Instructions to follow »
The stretch wanted below opens at the line containing "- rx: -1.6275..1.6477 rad" and closes at the line containing "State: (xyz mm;". Please return it exactly, with no other lines.

::::::

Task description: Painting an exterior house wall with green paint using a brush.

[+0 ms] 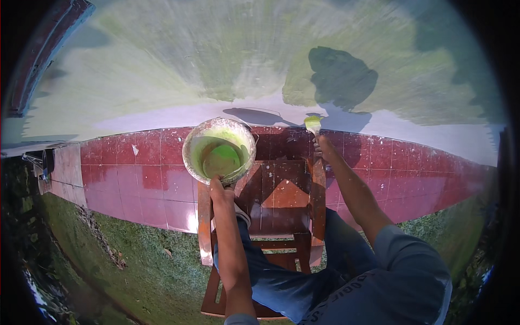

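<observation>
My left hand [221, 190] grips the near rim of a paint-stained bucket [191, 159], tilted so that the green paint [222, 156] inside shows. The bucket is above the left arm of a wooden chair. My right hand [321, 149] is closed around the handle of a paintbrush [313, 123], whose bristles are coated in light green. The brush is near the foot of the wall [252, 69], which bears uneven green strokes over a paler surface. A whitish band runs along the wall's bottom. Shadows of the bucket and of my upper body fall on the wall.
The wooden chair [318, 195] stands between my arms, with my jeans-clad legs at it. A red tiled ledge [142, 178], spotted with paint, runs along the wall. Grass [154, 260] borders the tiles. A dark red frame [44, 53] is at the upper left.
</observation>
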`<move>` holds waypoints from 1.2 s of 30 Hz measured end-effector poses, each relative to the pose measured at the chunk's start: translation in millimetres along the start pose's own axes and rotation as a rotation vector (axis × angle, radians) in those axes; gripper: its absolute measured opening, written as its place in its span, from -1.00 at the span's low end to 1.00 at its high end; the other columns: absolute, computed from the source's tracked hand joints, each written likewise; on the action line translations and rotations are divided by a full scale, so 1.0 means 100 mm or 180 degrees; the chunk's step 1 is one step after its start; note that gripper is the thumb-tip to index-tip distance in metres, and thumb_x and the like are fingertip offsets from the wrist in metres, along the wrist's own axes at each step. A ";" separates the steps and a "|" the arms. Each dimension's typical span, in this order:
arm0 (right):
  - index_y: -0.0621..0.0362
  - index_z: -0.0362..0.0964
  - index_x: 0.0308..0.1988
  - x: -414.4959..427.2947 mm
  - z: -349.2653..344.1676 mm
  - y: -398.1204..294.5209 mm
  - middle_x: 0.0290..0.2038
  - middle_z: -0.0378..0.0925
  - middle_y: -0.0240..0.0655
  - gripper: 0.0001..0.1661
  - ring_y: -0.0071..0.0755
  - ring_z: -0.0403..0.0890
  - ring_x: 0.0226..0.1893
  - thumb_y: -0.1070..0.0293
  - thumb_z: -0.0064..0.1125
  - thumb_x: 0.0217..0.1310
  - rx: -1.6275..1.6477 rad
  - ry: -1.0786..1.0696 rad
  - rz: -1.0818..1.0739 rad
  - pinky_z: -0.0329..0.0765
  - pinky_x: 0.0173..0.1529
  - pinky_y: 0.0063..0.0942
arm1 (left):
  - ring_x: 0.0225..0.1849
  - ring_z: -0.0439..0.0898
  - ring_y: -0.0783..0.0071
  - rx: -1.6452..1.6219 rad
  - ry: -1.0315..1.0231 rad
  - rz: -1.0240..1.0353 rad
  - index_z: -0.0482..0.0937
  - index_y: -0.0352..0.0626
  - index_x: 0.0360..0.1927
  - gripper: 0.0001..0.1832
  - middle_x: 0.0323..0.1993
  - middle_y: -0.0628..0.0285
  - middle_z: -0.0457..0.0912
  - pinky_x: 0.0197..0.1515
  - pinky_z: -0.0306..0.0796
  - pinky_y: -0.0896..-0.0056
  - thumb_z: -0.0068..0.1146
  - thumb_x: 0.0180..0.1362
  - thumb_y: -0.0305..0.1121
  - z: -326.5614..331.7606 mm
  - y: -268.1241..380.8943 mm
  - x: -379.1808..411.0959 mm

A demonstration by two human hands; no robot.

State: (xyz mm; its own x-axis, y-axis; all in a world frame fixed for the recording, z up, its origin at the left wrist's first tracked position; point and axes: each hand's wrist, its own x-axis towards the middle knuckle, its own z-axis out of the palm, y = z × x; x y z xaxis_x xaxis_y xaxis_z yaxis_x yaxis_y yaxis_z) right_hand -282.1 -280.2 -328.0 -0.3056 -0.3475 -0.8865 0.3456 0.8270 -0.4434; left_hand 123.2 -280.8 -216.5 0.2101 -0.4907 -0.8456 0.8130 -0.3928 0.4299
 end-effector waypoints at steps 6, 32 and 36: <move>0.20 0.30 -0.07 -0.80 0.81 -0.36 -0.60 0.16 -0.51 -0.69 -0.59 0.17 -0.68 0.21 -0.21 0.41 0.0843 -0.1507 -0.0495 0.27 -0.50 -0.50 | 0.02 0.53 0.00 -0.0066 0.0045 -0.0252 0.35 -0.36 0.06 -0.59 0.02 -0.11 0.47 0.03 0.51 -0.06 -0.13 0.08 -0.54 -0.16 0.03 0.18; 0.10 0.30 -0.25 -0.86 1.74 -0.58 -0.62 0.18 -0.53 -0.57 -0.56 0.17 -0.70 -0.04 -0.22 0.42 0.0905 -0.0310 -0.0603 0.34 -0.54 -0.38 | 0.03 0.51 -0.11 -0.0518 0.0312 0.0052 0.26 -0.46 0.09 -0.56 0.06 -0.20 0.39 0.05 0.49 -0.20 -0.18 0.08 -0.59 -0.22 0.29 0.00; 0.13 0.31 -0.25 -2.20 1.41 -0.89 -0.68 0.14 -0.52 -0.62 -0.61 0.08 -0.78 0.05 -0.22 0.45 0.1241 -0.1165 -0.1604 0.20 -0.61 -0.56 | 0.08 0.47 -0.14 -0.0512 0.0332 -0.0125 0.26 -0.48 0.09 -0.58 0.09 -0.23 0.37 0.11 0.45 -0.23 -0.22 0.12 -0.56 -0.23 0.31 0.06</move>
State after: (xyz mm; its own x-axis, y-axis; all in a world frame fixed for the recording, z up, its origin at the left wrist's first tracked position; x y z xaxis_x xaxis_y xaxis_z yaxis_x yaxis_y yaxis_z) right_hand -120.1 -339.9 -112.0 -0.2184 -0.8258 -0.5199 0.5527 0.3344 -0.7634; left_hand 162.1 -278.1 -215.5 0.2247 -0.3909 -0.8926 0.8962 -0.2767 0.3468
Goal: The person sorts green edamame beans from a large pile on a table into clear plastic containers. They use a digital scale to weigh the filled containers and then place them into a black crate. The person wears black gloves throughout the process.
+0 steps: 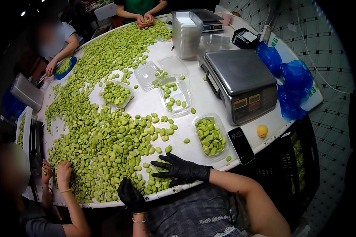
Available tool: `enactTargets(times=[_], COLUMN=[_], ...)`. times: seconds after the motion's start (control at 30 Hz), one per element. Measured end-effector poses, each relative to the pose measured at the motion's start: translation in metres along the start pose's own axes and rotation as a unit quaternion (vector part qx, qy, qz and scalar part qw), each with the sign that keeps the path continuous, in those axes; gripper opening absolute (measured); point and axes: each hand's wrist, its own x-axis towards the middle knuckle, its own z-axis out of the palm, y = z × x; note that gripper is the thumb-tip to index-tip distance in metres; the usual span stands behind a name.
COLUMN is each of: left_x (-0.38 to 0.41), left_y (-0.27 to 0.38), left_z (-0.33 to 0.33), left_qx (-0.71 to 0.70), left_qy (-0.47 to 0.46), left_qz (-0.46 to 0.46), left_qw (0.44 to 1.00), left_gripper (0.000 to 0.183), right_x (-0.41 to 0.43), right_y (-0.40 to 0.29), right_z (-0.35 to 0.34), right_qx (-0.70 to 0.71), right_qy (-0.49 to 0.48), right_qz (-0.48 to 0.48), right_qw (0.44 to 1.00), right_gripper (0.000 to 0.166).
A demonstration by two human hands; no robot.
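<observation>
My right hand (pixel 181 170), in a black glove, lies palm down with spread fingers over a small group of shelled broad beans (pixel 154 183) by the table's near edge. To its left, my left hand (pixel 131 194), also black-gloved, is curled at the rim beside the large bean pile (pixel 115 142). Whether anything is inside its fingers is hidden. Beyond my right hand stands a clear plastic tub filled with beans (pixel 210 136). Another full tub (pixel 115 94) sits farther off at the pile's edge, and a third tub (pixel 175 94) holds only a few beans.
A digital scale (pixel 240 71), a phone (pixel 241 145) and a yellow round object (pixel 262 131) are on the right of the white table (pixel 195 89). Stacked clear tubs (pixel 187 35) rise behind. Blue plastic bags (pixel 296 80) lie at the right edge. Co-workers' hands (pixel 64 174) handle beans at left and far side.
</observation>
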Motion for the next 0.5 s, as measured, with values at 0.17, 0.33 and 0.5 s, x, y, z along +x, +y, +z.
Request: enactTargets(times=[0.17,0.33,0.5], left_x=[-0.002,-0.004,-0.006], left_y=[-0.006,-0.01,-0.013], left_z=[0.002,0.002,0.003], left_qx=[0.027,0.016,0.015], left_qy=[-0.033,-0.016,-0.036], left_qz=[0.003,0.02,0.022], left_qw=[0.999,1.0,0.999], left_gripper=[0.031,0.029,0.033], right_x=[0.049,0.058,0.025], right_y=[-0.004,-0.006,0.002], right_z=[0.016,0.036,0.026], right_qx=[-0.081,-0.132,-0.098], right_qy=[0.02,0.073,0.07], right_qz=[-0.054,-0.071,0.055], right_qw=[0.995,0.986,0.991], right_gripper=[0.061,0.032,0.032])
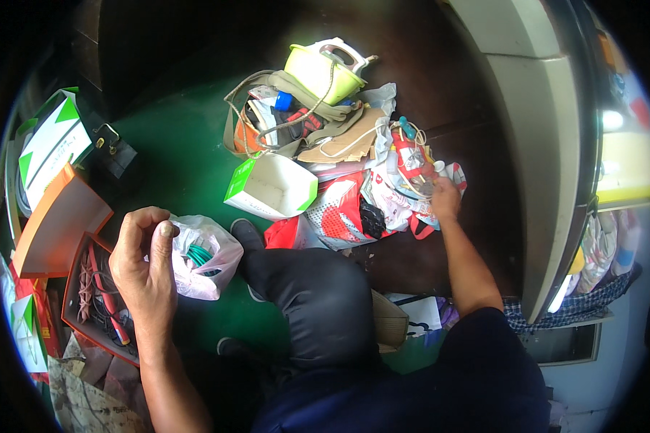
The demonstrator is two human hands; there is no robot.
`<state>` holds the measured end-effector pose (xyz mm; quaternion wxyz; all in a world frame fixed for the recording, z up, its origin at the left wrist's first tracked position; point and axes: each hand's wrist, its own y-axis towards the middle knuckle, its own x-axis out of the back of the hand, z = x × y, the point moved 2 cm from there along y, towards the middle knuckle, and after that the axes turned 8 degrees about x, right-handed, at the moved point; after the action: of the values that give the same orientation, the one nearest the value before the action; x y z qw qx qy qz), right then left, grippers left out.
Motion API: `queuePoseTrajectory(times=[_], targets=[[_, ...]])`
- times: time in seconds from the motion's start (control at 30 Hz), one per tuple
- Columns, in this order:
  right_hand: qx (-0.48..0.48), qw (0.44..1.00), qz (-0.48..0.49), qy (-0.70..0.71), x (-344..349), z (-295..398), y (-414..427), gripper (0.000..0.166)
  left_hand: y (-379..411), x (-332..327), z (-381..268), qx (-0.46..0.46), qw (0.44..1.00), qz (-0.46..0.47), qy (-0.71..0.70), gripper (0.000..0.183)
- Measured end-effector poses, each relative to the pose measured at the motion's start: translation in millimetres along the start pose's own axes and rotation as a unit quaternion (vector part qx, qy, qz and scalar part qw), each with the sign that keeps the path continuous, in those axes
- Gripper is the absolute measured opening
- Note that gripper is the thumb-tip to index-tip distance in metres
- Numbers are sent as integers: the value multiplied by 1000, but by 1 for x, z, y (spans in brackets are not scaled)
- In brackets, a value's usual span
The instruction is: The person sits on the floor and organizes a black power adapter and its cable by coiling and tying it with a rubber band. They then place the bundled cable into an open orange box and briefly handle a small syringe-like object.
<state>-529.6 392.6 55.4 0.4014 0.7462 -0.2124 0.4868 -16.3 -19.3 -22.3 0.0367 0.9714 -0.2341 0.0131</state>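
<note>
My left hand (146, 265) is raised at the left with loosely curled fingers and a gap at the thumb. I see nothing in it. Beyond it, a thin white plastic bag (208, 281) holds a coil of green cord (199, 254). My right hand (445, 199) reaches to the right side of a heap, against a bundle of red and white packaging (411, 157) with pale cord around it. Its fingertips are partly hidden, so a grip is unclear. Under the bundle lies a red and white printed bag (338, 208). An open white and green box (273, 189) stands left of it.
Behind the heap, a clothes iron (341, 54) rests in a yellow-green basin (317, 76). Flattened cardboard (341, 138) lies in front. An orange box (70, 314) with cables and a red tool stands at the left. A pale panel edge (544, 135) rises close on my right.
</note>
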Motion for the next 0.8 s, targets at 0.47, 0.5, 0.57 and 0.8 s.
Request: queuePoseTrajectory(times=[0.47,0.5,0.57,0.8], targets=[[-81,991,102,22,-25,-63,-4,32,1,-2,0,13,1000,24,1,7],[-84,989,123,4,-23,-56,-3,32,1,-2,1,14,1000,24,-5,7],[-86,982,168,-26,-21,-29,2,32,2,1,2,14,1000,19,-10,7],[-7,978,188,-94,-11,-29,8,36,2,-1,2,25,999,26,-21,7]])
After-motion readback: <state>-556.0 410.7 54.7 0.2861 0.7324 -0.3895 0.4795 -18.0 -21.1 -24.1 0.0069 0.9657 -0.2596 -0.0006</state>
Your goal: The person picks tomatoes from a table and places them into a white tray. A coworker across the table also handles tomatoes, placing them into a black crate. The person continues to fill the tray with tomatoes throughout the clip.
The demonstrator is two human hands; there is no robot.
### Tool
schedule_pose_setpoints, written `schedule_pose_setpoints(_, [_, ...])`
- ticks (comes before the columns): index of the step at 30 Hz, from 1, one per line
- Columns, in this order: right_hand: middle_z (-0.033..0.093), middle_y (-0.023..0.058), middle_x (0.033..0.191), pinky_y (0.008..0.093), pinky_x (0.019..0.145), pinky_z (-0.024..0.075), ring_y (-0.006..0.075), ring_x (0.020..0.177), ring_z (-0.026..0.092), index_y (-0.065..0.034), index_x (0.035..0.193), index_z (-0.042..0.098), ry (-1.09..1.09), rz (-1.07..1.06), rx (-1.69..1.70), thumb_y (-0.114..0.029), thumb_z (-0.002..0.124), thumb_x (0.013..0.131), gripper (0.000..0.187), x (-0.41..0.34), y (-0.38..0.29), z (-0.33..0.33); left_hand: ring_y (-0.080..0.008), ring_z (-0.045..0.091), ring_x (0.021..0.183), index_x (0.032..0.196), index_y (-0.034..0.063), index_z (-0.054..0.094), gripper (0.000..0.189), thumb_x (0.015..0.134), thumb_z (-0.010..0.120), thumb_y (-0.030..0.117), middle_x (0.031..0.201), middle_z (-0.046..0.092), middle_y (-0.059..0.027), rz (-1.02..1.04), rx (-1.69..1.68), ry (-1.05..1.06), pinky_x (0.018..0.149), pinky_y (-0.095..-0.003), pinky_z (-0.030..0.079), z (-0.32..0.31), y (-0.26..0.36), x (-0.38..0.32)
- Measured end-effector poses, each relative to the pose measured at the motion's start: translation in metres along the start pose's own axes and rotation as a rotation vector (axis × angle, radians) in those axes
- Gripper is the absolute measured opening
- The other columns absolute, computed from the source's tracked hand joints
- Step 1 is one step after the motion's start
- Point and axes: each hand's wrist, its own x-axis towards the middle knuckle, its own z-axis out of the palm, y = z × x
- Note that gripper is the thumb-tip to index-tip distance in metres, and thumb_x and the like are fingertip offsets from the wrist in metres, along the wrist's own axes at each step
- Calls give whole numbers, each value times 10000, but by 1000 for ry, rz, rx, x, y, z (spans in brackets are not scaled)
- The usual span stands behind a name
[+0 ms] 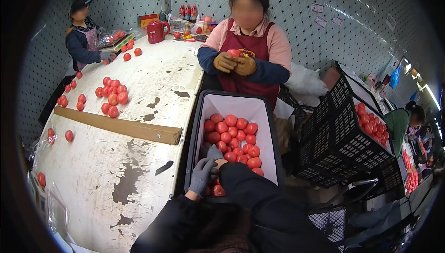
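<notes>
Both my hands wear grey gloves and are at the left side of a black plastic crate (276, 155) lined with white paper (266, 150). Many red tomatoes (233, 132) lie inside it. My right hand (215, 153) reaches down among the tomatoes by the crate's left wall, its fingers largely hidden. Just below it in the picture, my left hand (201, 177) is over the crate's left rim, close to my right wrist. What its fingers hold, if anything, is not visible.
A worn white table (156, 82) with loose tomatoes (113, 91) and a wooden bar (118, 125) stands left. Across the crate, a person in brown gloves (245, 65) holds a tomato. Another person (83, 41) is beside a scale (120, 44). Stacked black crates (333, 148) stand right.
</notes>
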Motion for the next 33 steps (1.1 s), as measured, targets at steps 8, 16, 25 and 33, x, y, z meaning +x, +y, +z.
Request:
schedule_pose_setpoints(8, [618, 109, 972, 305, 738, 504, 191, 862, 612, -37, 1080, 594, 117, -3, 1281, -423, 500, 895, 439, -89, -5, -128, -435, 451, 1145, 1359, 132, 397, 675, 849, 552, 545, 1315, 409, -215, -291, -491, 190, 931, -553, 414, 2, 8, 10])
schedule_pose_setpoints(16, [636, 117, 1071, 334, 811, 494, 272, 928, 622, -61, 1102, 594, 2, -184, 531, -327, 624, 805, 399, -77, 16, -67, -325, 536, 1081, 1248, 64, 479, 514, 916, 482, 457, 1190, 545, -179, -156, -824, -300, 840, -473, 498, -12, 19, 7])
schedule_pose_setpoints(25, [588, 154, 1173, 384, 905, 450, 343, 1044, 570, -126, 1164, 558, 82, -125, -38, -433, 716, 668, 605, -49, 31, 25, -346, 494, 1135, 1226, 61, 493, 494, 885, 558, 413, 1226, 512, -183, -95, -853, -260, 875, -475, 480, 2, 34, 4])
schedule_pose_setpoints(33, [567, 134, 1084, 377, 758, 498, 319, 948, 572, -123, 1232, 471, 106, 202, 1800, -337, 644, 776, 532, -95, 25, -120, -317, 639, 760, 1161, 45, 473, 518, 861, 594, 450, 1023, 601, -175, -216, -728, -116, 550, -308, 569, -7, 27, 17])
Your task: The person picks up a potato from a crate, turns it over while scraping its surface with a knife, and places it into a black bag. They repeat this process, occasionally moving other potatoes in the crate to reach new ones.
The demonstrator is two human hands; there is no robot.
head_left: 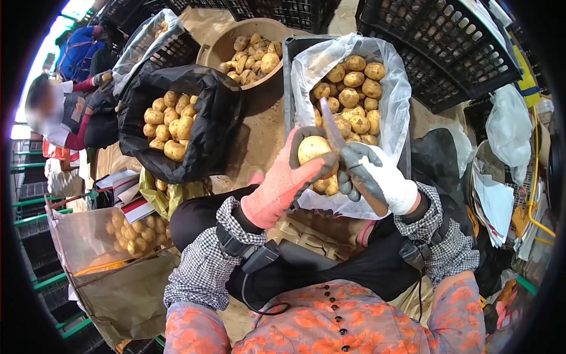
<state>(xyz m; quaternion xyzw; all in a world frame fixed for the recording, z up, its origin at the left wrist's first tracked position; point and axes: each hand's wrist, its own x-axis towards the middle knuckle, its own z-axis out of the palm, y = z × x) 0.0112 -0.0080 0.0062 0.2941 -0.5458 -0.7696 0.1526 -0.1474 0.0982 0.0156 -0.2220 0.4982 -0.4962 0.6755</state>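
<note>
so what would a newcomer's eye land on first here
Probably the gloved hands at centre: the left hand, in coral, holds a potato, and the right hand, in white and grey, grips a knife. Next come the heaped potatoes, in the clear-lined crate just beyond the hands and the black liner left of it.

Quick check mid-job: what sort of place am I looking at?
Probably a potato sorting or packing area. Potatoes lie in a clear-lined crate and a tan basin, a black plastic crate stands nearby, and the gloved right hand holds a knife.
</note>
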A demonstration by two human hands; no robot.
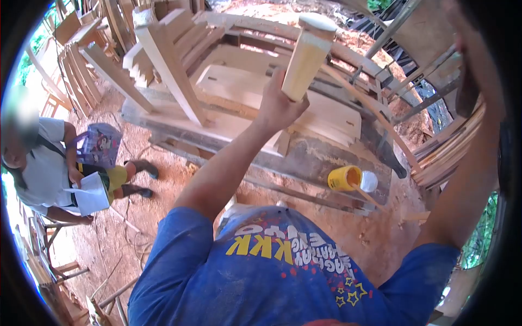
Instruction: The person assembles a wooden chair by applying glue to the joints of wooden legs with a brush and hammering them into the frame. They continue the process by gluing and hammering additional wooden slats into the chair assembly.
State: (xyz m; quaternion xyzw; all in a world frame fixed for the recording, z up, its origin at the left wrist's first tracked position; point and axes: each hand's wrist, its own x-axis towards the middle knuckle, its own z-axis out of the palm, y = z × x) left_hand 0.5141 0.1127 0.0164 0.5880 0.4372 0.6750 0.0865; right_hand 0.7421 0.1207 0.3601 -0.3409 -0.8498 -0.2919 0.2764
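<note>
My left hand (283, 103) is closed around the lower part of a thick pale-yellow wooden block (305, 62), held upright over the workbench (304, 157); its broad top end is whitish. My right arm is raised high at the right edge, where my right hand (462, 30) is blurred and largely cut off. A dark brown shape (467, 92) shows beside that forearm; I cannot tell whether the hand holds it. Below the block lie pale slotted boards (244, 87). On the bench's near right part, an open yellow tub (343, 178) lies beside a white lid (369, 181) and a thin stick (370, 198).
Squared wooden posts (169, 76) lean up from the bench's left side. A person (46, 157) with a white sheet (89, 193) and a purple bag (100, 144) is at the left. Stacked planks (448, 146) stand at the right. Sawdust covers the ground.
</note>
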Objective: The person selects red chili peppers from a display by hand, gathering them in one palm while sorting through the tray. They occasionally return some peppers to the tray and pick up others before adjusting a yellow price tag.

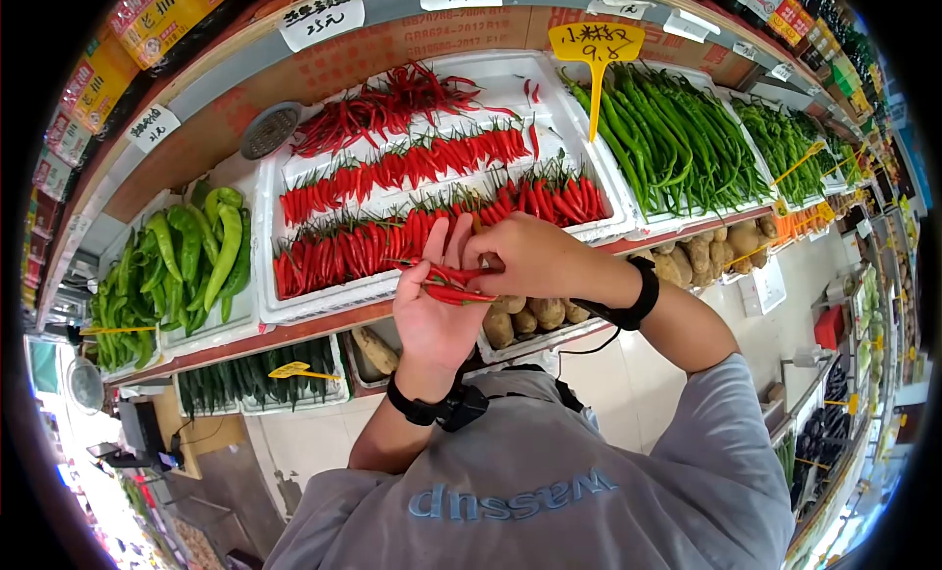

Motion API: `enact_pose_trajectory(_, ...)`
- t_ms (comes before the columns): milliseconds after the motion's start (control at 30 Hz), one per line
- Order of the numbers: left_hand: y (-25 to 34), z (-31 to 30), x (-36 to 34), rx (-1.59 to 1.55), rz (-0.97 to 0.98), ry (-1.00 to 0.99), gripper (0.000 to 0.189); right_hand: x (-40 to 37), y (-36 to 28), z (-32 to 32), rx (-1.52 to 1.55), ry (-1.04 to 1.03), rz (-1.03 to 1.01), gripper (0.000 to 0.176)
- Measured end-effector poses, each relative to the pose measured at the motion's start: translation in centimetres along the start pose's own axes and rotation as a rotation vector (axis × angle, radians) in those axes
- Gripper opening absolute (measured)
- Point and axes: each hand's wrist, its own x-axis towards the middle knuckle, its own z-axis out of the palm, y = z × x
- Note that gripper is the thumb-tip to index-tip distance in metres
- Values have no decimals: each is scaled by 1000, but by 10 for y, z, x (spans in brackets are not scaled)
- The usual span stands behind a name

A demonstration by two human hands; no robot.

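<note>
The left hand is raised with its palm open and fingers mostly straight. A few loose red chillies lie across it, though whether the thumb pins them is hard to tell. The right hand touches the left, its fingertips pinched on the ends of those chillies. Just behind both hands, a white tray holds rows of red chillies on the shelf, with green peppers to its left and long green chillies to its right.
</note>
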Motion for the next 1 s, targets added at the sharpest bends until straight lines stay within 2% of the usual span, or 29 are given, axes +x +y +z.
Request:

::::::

Task result »
  - rx: -1.6275..1.6477 rad
  - ry: -1.0786..1.0696 rad
  - rz: -1.0818..1.0739 rad
  - pinky_z: -0.0329..0.0765
  - pinky_x: 0.0173..0.1529
  - pinky_y: 0.0063..0.0942
arm1 (left):
  - ring_x: 0.0225..0.1849
  - ring_z: -0.0439..0.0898
  - ring_y: -0.0783..0.0071
  - rx: -1.6452..1.6219 rad
  - ry: -1.0315..1.0231 rad
  - rz: -1.0240..1.0353 rad
  - index_z: -0.0482..0.0937
  - index_y: -0.0352..0.0626
  - index_x: 0.0360..0.1927
  - gripper: 0.0001..0.1832
  - middle_x: 0.0323..0.1993
  - middle_y: -0.0628..0.0285
  - middle_z: -0.0457..0.0912
  - pinky_x: 0.0197..0.1515
  - pinky_z: -0.0306..0.0796
  - pinky_y: -0.0896..-0.0056
  - thumb_z: -0.0068..0.1146
  - thumb_x: 0.0180..0.1362
  - thumb_y: -0.0305..0.1121
  - z: -326.5614..331.7606 mm
  - y: -268.1241..380.8943 mm
  - x: -379.1808..411.0959 mm

A demonstration by two human hands; no robot.

State: (xyz mm; its own x-axis, y-axis; all in a world frame fixed for the recording, z up, its origin at the left wrist's first tracked position; point and axes: each hand's wrist, its own x-axis towards the middle knuckle, its own z-axis out of the palm, y = z × x; x y z xaxis_x xaxis_y xaxis_z yaxis_x yaxis_y yaxis_z) right_hand -282.1 -280.2 -328.0 -0.3056 -0.3475 -0.8865 0.3456 0.8270 -0.4434; left_hand 123.2 -280.8 -216.5 0.2101 -0.4907 -0.8456 0.8130 -0.3928 0.4299

The work is done, and the output is complete.